◆ YOUR TASK
Only the lines from the start of the data through the one containing "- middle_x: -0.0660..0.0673" belong in your answer; return them exactly.

==== RECORDS SUPPLIED

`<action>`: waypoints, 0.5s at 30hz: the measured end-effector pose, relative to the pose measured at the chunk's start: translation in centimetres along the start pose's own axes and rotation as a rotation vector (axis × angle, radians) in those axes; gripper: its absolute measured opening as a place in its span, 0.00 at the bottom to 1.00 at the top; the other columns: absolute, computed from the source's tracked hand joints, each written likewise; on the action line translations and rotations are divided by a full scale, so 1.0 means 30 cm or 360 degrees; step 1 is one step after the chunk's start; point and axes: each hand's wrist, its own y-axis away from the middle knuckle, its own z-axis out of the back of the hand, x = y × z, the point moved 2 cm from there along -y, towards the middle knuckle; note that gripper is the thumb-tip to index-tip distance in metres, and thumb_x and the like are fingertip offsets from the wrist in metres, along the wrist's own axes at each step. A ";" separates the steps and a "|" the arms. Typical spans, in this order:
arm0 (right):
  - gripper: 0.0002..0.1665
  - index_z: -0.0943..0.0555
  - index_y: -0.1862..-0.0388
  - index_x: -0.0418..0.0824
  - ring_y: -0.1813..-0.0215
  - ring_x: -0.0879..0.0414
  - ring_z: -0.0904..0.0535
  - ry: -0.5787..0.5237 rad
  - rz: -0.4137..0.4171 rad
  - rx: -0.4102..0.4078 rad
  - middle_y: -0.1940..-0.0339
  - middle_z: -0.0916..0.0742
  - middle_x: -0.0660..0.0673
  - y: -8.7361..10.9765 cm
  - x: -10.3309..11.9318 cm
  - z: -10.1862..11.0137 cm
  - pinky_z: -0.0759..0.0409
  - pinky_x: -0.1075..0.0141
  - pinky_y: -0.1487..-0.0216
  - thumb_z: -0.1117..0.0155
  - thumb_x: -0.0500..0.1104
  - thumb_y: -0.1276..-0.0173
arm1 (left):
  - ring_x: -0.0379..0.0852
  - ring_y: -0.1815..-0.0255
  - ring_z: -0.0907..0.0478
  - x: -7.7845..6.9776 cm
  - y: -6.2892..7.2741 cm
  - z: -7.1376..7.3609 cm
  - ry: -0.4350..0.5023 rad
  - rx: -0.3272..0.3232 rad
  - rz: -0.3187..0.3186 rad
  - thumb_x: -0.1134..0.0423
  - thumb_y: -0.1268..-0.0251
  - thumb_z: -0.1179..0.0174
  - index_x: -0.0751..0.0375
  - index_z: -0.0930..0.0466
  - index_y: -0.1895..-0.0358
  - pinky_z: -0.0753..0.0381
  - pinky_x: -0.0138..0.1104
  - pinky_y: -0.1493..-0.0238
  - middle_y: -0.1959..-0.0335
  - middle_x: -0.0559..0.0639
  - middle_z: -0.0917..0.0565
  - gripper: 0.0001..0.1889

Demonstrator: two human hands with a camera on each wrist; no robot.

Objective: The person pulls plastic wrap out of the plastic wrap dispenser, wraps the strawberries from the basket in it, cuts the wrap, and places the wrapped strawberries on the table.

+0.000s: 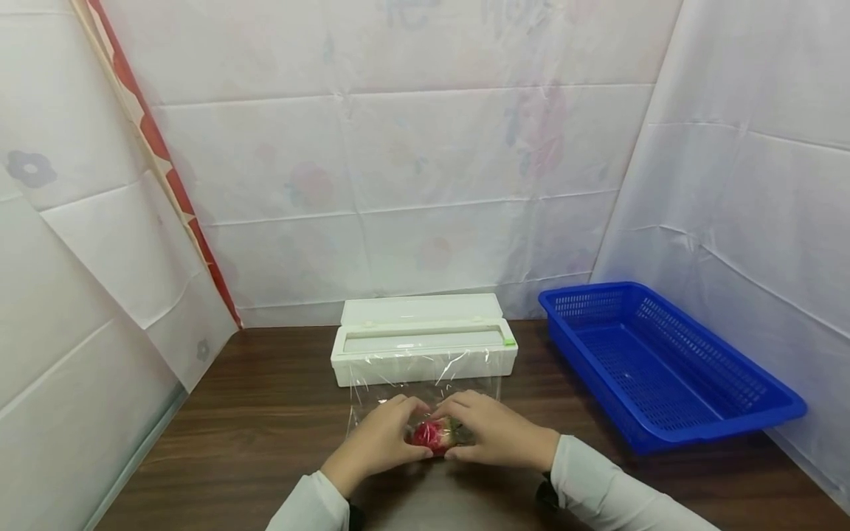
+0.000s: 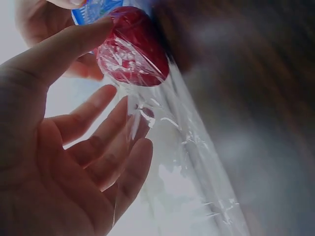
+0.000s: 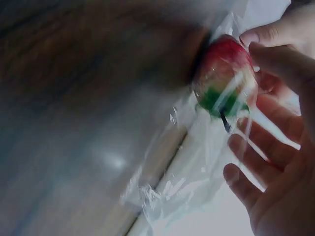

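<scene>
A red fruit (image 1: 434,435) with a pale top and green leaves, like a strawberry, lies under clear plastic wrap (image 1: 425,383). The film stretches from the white wrap dispenser box (image 1: 425,363), whose lid stands open at the back. My left hand (image 1: 385,436) curves round the red end; its thumb (image 2: 83,42) touches the wrapped fruit, and the other fingers spread along the film. At the leafy end, my right hand (image 1: 494,434) curves round the fruit, thumb in front and fingers behind. The right wrist view shows film over the leaves and dark stem (image 3: 224,119).
A blue plastic basket (image 1: 598,398) stands to the right on the dark wooden table (image 1: 265,413). White patterned sheets (image 1: 425,155) hang at the back and both sides. A small green piece (image 1: 509,341) sits at the dispenser's right end.
</scene>
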 end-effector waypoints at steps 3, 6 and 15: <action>0.29 0.22 0.40 0.45 0.41 0.57 0.23 -0.0018 -0.0091 0.0069 0.44 0.18 0.53 -0.004 0.009 -0.018 0.24 0.61 0.40 0.25 0.50 0.37 | 0.48 0.56 0.19 0.008 0.003 -0.008 0.0040 0.0036 0.0013 0.56 0.53 0.20 0.62 0.19 0.50 0.20 0.43 0.54 0.58 0.49 0.17 0.27; 0.26 0.22 0.41 0.45 0.44 0.59 0.23 -0.0051 -0.0182 0.0102 0.47 0.17 0.53 -0.003 0.008 -0.025 0.23 0.63 0.43 0.26 0.49 0.35 | 0.44 0.57 0.19 0.015 0.005 -0.014 0.0081 0.0062 0.0033 0.58 0.53 0.21 0.61 0.18 0.51 0.19 0.40 0.55 0.60 0.46 0.16 0.25; 0.22 0.23 0.42 0.43 0.46 0.60 0.22 -0.0132 -0.0200 0.0091 0.49 0.17 0.51 -0.010 -0.005 -0.032 0.22 0.64 0.45 0.30 0.45 0.32 | 0.42 0.58 0.17 0.034 0.003 -0.006 0.0178 0.0121 0.0029 0.61 0.48 0.22 0.59 0.20 0.48 0.18 0.40 0.55 0.59 0.47 0.13 0.24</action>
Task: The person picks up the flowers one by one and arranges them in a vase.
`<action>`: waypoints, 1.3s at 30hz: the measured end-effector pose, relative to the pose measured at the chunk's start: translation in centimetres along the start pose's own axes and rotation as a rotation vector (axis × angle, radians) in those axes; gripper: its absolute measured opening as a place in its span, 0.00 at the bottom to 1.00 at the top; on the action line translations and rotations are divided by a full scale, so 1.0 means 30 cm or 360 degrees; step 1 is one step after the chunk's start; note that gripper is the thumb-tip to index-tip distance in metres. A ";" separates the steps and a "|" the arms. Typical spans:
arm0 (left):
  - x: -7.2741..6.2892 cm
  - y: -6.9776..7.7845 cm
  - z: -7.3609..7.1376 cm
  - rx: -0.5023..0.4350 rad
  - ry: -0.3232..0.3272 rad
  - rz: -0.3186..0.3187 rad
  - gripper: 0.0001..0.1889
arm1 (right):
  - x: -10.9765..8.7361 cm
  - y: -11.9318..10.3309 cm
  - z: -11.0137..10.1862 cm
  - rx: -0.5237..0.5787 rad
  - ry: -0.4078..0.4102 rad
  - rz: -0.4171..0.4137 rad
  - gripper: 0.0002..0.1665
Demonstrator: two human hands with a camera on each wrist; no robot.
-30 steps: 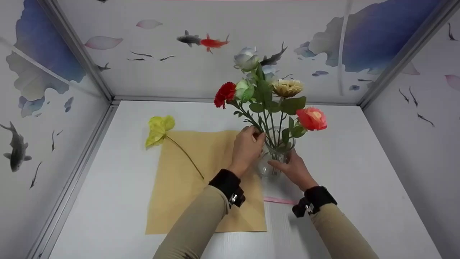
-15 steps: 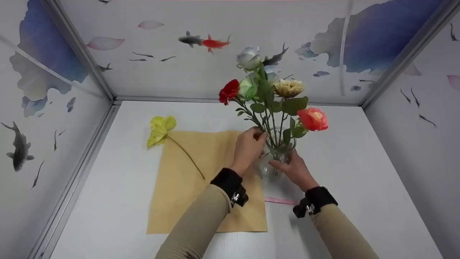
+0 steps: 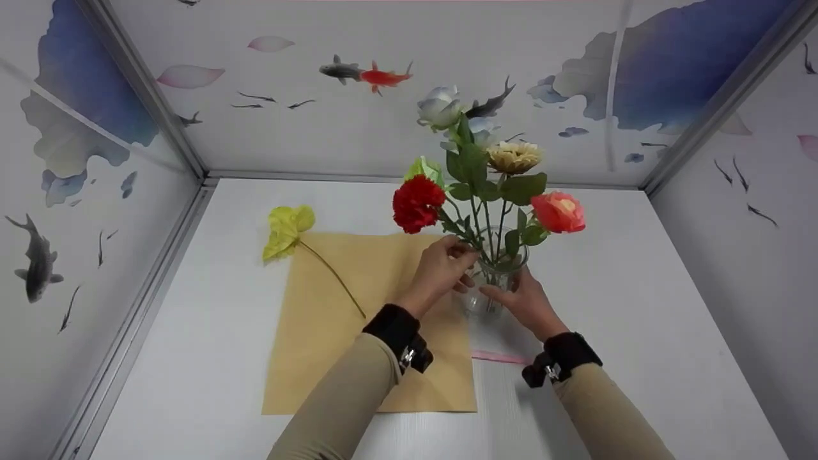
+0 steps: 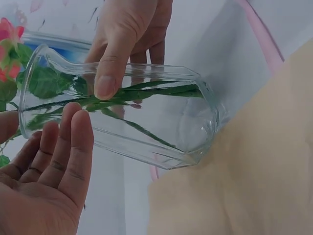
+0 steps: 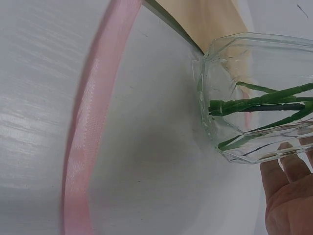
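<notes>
A clear glass vase stands on the table, holding several flowers whose green stems reach close to its base. My right hand grips the vase from the right, its thumb pressed along the front of the glass. At the rim, my left hand pinches the stem of a red carnation with thumb and forefinger; its other fingers extend beside the glass in the left wrist view. The carnation leans left. Around it rise a white rose, a beige flower, a coral rose and a pale green bloom.
A yellow flower lies with its stem across a sheet of brown paper, left of the vase. Pink ribbon lies in front of the vase. White panels with printed fish enclose the table on three sides.
The red carnation has turned to face me and dropped lower, now in front of the pale green bloom. My left hand has shifted slightly down. My right hand stays on the vase.
</notes>
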State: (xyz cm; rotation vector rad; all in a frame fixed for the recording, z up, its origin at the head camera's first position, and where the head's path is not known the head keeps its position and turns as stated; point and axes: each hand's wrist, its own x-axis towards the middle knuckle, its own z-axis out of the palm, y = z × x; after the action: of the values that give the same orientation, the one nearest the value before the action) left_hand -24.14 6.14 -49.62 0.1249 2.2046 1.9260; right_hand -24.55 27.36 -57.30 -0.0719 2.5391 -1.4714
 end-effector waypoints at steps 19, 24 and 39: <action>-0.032 -0.076 -0.061 0.0090 -0.0068 0.0297 0.07 | 0.005 0.003 -0.001 0.0020 0.0000 0.0008 0.69; -0.037 -0.108 -0.119 0.0187 0.0024 0.0261 0.07 | 0.009 0.002 -0.002 0.0027 -0.0011 0.0048 0.68; -0.054 -0.202 -0.324 0.0389 0.0401 -0.0133 0.13 | 0.008 0.002 -0.003 0.0012 -0.0035 0.0059 0.62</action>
State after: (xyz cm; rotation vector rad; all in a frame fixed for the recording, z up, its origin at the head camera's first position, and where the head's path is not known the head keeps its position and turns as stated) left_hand -24.19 -4.46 -54.25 -0.1802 2.5574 1.7027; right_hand -24.81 27.43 -57.34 -0.0399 2.5038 -1.4581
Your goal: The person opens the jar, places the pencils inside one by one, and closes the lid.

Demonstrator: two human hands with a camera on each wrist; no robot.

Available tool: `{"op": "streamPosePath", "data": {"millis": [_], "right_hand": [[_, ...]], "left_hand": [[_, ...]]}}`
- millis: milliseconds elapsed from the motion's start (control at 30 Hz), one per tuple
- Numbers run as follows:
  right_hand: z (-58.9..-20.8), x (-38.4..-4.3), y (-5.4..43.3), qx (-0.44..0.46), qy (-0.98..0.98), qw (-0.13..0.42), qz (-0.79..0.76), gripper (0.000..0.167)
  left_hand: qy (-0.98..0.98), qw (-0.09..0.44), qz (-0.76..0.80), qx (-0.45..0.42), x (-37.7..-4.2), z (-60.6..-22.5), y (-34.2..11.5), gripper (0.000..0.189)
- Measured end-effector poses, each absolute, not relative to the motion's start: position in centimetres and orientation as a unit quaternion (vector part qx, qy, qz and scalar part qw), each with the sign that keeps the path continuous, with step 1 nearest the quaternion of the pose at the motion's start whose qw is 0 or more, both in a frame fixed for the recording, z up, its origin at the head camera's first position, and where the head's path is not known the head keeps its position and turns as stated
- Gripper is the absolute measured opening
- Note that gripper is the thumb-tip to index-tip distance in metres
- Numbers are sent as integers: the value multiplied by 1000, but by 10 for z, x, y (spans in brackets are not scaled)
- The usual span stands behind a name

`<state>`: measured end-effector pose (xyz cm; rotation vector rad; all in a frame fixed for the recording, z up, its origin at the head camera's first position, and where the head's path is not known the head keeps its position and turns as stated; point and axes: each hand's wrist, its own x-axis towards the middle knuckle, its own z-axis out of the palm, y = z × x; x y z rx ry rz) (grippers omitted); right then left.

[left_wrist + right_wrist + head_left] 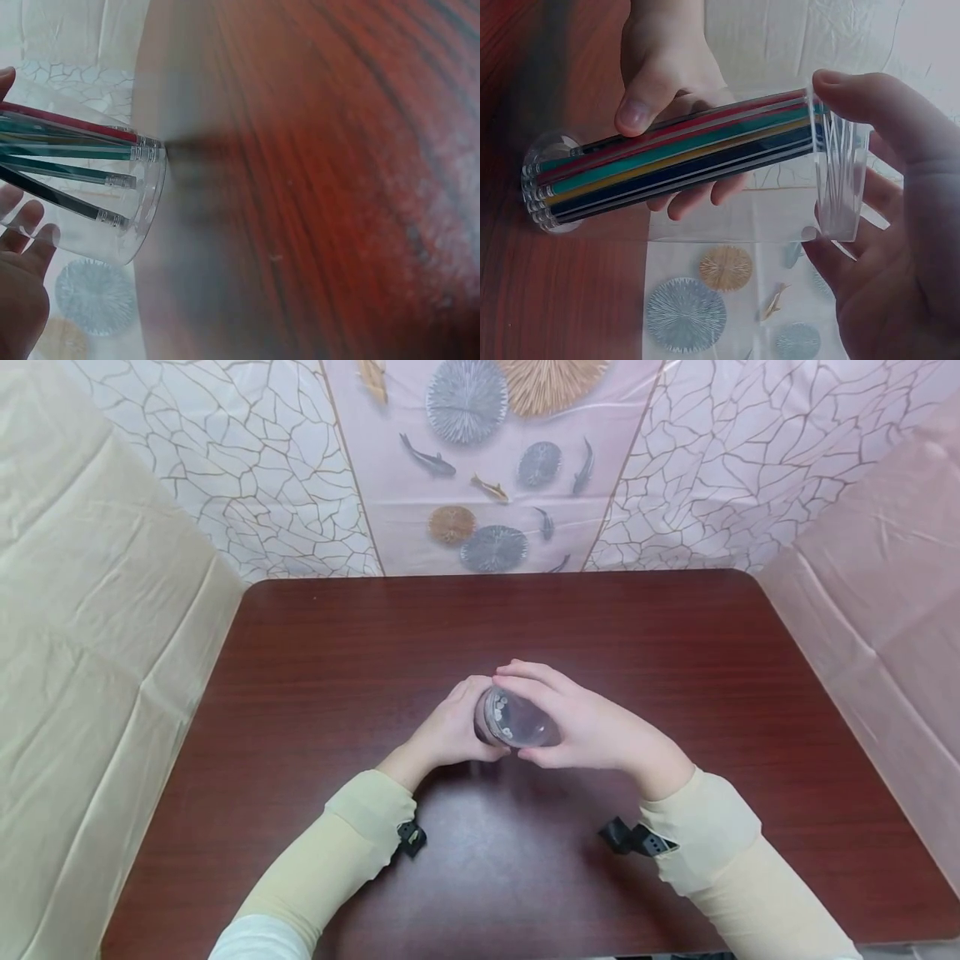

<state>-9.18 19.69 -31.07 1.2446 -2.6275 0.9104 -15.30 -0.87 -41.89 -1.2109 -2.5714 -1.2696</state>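
A clear plastic cylinder [765, 221] stands upright over the table between my hands. Several striped pencils [679, 154] in red, green, yellow and dark colours lean inside it, their banded ends at the base. My left hand [453, 727] grips the cylinder's middle, thumb on one side and fingers round the other. At the top is a clear cap [841, 187], which my right hand [592, 727] holds by its rim between thumb and fingers. From the head view the cap covers most of the cylinder, and the pencils inside are hardly visible.
The dark red-brown wooden table [337, 635] spreads out beneath both hands. Patterned cloth [465, 468] hangs behind its far edge, and pale cloth [97, 635] hangs along the left side. Black straps [636, 839] sit at the sleeve cuffs.
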Motion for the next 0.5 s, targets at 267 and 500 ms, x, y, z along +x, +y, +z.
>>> {"op": "streamPosePath", "data": {"millis": [267,500], "right_hand": [[-312,-91,196,436,-860,99,247,69],[-309,-89,195,446,-852,129,243,64]], "left_hand": [[-821,63,-377,-423,-156,-418,-10,83],[-817,92,-379,-424,-158,-417,-12,81]]}}
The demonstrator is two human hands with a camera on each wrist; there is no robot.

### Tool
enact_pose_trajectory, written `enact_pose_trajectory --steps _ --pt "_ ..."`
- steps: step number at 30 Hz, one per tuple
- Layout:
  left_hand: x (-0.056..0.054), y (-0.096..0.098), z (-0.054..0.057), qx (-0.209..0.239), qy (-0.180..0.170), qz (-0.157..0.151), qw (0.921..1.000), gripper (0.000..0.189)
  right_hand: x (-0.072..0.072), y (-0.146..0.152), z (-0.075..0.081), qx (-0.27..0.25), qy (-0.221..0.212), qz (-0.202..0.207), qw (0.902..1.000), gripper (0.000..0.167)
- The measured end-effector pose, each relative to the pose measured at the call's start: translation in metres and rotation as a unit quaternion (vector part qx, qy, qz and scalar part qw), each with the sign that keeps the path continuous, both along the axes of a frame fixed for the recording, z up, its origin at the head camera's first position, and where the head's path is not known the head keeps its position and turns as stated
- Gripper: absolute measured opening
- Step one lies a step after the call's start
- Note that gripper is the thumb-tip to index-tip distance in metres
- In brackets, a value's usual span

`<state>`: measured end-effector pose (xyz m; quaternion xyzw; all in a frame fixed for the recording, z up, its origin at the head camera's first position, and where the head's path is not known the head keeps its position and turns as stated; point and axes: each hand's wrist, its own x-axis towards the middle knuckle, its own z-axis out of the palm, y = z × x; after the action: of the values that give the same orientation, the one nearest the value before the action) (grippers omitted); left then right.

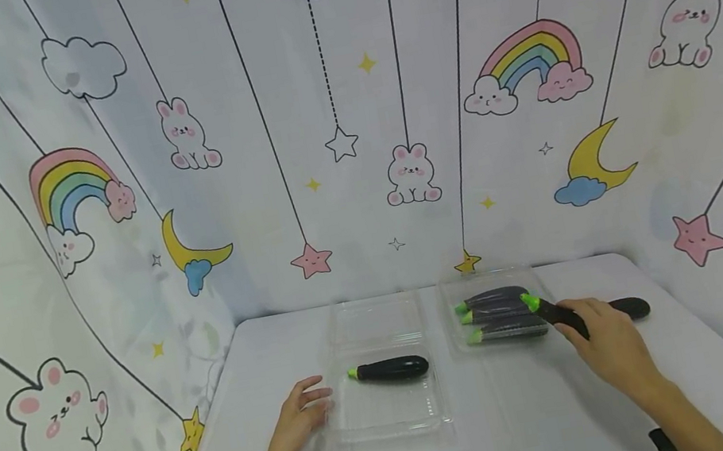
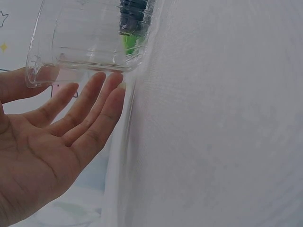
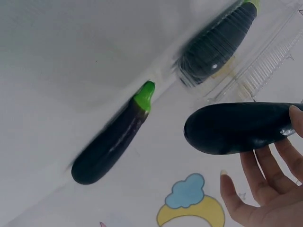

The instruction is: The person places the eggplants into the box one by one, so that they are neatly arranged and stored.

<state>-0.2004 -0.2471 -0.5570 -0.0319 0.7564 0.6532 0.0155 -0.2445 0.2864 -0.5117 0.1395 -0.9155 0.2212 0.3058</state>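
My right hand (image 1: 602,336) pinches a dark eggplant (image 1: 561,315) with a green cap, raised off the table. Thumb and fingertips grip it in the right wrist view, its rounded end (image 3: 227,128) pointing left. Another eggplant (image 3: 113,137) lies on the tabletop beyond that hand. Several more sit inside a clear plastic box (image 1: 458,341) just left of the held one. A second clear box (image 1: 388,418) stands with its lid (image 1: 374,320) laid back and one eggplant (image 1: 392,369) inside. My left hand (image 1: 299,416), fingers loosely extended, rests at this box's left side.
A white cloth covers the table (image 1: 513,424). Cloth walls printed with rabbits, rainbows and stars enclose it at the back and both sides. The two boxes stand side by side with a narrow gap between them.
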Motion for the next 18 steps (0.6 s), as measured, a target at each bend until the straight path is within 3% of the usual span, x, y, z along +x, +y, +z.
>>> enact_pose_trajectory --steps 18 --pt "0.0 0.001 0.0 -0.001 -0.002 -0.002 1.0 0.05 0.011 -0.029 0.013 -0.009 -0.039 0.019 0.999 0.042"
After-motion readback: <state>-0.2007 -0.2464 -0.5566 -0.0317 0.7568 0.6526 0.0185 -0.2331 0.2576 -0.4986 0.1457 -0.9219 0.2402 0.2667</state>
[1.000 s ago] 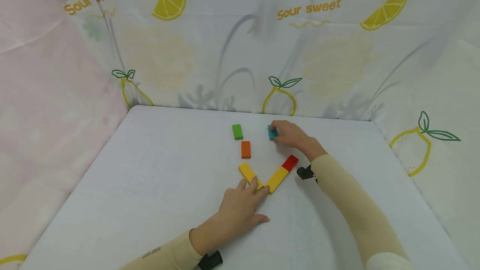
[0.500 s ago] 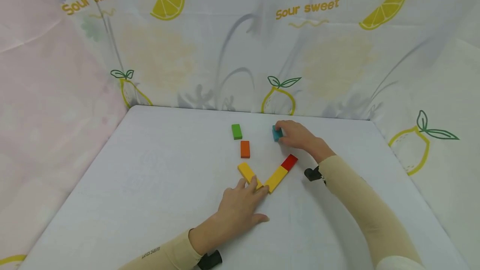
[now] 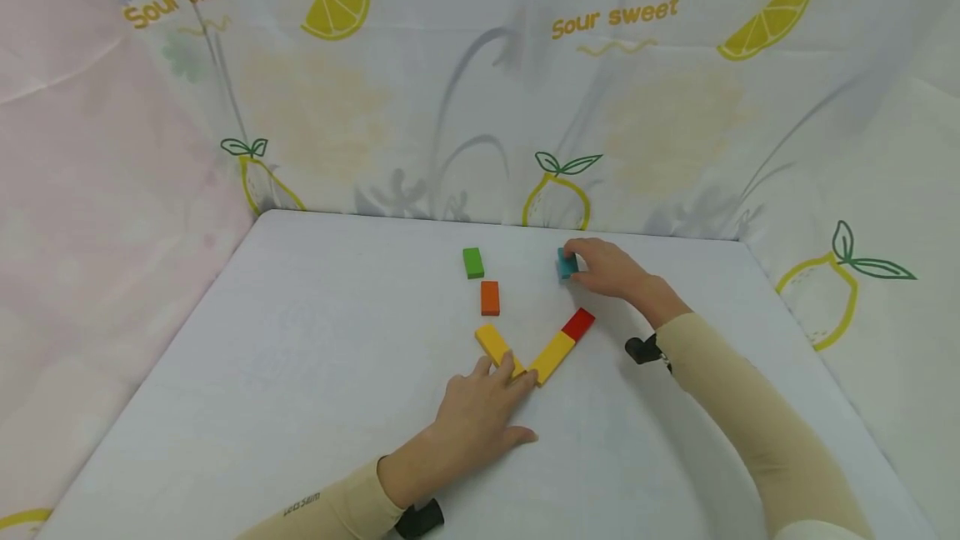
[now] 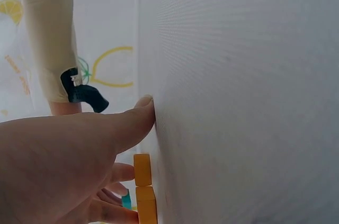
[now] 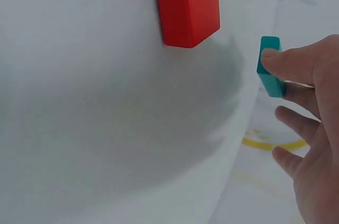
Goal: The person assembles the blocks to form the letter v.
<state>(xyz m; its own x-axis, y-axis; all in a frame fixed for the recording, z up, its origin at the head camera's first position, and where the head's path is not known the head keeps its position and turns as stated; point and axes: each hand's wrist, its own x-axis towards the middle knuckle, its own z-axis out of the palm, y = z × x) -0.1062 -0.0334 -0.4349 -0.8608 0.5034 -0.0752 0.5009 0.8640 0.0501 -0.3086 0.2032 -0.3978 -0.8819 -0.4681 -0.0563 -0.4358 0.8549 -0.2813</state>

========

◆ RESPONSE TO THE TASK
`<action>`: waypoints, 0.5s at 30hz: the measured end-effector pose, relative to the pose measured at the chunk's start: translation in centimetres along the start pose's own axes and rotation as a rotation vector (axis × angle, radians) in those axes; gripper: its absolute measured opening as a place in its span, 0.00 at the bottom to 1.00 at the top; the other columns: absolute, computed from the source's tracked hand joints, each written likewise; on the action line translations and rotations are divided by a full scale, so 1.0 means 30 cm or 360 degrees; step 1 is one step after the chunk's start; point and axes: each hand's wrist, its own y-axis away from the middle knuckle, its own z-axis out of the back of the hand, x = y × z, the point moved 2 cm from there along -y, towards the middle knuckle; note that gripper is the thumb-tip to index-tip distance in metres, and thumb_x and the like are fingertip offsets from the wrist in metres, along the wrist's own axes at each step. A ";" separates the steps and a "|" the arms. Typical spans, in this order:
arm0 (right):
  - gripper: 0.0002..0.1665
  - index_z: -0.0943..0.0555
  - index_y: -0.1862..-0.0388
  - index_x: -0.0418..0.0824
  - ring_y: -0.1813..-0.0215
  - ring_x: -0.0879..0.0414
  - ring_z: -0.0904..0.0535
  - ry: -0.5787..0.5237 rad
  - rz: -0.4137..0.4171 rad
  - rx: -0.4102..0.4078 rad
  - middle_y: -0.1940..-0.0339
  - middle_z: -0.0916..0.0742
  - middle_x: -0.0660..0.0673

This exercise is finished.